▶ [About this exercise]: Write the listing below out again exactly, though only as far as the line with "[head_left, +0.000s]", which is included.

--------------------------------------------------

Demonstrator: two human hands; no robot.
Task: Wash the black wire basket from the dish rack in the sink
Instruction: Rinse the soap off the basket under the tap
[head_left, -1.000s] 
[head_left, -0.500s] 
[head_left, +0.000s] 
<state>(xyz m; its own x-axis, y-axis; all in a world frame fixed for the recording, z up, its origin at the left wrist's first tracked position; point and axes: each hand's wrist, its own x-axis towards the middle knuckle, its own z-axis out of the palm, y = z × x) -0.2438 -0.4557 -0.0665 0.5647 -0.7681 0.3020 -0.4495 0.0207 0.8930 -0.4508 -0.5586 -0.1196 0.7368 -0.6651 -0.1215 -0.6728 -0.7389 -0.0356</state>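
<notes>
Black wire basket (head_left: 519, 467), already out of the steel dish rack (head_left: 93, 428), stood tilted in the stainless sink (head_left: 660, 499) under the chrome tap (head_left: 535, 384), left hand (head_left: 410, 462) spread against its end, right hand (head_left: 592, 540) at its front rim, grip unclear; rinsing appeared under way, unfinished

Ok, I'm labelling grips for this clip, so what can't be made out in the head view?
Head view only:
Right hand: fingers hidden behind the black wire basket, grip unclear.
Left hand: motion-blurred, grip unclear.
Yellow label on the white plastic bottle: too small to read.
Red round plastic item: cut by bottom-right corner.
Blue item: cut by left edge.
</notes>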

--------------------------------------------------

▶ [Exercise result]:
Demonstrator: two human hands; no robot.
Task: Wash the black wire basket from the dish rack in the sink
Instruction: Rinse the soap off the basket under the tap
[head_left, -1.000s] 
[head_left, -0.500s] 
[head_left, +0.000s] 

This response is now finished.